**WHAT YOU NEED TO DO:** Copy out exactly the lines from the start of the data to the line containing "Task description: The". Include both.

=== RECORDS FOR THIS TASK ===

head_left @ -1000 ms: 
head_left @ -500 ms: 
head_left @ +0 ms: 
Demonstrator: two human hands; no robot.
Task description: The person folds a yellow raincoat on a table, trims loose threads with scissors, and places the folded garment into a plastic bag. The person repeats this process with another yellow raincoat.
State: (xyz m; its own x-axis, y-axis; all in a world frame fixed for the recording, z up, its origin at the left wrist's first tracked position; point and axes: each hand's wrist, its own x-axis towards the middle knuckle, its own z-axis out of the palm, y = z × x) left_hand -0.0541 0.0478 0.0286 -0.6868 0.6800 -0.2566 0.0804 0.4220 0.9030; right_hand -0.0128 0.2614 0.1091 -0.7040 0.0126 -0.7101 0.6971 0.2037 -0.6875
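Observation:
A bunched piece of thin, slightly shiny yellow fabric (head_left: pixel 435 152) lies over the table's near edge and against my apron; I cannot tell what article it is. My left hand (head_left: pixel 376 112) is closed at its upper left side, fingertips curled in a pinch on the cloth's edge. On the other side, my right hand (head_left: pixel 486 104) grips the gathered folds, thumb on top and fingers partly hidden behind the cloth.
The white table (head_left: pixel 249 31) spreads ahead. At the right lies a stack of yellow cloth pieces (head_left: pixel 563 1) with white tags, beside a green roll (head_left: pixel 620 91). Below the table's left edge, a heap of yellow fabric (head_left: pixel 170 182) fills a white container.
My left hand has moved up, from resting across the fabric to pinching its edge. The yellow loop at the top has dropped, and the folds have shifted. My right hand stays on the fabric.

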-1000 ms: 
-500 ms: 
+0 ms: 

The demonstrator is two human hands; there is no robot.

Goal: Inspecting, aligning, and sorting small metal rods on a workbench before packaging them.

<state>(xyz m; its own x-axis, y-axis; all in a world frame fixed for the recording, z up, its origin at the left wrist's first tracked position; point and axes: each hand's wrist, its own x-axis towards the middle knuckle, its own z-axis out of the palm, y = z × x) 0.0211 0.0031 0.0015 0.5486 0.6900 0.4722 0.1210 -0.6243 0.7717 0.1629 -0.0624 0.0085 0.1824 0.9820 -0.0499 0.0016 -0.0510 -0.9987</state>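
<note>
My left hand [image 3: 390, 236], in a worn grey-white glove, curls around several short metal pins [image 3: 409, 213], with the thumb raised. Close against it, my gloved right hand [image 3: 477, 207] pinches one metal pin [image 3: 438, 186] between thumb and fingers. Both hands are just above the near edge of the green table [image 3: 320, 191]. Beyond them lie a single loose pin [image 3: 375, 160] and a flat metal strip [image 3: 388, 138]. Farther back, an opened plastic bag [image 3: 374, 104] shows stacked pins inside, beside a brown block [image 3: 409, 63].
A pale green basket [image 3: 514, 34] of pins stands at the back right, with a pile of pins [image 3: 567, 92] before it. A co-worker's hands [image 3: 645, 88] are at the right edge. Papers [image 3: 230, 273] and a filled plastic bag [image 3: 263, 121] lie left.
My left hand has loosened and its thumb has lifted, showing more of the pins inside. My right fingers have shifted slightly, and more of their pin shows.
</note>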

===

**RESULT:**
head_left @ -1000 ms: 
head_left @ -500 ms: 
head_left @ +0 ms: 
Demonstrator: two human hands; no robot.
Task description: The person folds a yellow raincoat on a table, trims loose threads with scissors, and places the folded garment into a plastic bag. The person repeats this process with another yellow raincoat.

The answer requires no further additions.